Vraiment, il devient impossible d'écouter l'agence officielle première chaine diffuser les messages de propagande du régime, la télévision publique abrutir le peuple avec des programmes stupides, les journaux qui appartiennent tous aux amis du président. Comment vivre dans un tel pays? Comment ne pas regretter le temps jadis, celui d'avant les troubles, quand l'armée était encore dans ses casernes et que la vie républicaine gradait un cours normal? Comment notre peuple si fier a-t-il pu en si peu de temps abandonner toute souveraineté à cet insatiable affamé de pouvoir.
Les lois liberticides se sont succédées, d'abord sur l'espace internet, puis sur l'espace public, enfin partout. Les ultra-nationalistes n'avaient plus qu'à surenchérir, le gouvernement avait beau être condamné par les derniers magistrats courageux, la marche vers l'autoritarisme était inexorable. Les manifestations n'y pouvaient rien, le pouvoir, toujours, restait inflexible. Ce n'est pas la rue qui gouverne, disait-il. Les règles de la Charte européennes des droits de l'homme étaient bafouées, des gardes à vues sans avocats qui se multipliaient chaque année, des interrogatoires sans garanties, un parquet aux ordres du gouvernement, un président et de ministres qui critiquaient les magistrats.
J'explique tout ça à la police de l'air et des frontières.

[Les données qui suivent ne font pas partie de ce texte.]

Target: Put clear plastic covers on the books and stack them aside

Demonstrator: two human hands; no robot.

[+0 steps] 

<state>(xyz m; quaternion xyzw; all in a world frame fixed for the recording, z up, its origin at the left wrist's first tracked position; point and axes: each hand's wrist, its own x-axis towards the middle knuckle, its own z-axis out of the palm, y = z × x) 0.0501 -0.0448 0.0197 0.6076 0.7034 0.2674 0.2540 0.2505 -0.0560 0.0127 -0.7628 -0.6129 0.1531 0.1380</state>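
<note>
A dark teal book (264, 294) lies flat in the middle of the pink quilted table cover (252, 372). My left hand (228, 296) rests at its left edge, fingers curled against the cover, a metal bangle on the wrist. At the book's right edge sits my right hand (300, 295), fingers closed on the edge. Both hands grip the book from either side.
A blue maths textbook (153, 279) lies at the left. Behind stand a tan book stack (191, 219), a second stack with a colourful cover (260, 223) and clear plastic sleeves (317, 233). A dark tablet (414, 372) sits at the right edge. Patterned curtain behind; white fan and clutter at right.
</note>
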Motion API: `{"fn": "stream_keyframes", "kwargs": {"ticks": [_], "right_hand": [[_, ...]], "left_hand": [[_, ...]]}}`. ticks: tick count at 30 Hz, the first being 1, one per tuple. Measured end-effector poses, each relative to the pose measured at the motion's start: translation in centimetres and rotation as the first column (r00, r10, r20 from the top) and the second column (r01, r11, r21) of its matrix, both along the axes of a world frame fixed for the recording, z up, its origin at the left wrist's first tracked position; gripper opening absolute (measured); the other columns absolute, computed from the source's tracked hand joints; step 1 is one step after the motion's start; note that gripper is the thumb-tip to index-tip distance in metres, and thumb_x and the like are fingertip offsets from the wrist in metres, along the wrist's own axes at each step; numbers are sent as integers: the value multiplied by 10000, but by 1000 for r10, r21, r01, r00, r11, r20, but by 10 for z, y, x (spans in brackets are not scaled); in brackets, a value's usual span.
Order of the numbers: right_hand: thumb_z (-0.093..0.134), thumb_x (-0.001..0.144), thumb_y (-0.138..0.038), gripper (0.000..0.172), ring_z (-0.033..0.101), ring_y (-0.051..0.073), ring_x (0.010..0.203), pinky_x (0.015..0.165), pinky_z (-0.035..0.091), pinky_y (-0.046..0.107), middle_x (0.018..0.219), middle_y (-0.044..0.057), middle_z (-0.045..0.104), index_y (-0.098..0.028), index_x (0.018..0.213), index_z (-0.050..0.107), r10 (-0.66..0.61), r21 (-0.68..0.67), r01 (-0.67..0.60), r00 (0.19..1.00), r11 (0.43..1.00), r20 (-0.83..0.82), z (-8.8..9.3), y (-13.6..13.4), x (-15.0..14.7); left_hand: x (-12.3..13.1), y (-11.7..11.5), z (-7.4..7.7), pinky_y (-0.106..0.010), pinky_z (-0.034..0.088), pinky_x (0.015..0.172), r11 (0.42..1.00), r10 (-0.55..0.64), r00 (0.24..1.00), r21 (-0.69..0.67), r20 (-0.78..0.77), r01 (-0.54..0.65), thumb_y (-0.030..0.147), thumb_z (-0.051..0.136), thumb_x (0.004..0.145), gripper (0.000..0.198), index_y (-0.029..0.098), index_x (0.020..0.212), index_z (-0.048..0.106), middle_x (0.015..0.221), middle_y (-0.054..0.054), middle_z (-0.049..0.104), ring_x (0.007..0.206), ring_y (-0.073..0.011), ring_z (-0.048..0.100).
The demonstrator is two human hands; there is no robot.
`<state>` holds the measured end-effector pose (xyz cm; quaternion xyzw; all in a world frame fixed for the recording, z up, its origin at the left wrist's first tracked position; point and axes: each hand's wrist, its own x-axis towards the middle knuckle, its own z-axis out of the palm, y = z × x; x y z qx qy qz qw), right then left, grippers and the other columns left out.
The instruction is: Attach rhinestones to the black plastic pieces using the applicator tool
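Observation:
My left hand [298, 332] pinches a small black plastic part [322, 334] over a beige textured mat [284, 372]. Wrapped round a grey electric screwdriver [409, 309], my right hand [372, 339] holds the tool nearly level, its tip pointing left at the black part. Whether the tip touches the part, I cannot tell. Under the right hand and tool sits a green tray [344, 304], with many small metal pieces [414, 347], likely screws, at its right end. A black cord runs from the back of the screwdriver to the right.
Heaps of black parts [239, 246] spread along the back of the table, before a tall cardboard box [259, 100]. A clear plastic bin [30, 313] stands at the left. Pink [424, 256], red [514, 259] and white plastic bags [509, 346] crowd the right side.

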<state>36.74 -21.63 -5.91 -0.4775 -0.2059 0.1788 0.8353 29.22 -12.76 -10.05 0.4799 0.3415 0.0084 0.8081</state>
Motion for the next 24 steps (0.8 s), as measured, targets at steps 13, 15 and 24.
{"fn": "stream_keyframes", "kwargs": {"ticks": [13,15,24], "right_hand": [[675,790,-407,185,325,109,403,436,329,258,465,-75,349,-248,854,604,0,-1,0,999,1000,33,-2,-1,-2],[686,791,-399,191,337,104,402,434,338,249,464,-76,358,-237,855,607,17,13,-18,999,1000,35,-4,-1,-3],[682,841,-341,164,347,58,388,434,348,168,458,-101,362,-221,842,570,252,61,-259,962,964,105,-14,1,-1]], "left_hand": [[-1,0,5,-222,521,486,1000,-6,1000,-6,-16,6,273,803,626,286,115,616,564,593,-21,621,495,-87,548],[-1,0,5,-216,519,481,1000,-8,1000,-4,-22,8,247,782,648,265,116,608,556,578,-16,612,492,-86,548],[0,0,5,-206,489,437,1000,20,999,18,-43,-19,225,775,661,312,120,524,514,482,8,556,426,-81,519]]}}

Interloqués, ils me demandent d'où je viens. De France. Mais vous ne pouvez pas demander l'asile politique, la France est une démocratie... Ah bon?
La France refuse d'ouvrir ses frontières, Vintimille devient le nouveau Calais. Les droits de l'homme ne sont plus respectés dans ce pays. On commence donc par se fermer au monde, ce n'est certainement pas pour mieux respirer. Où donc se réfugier?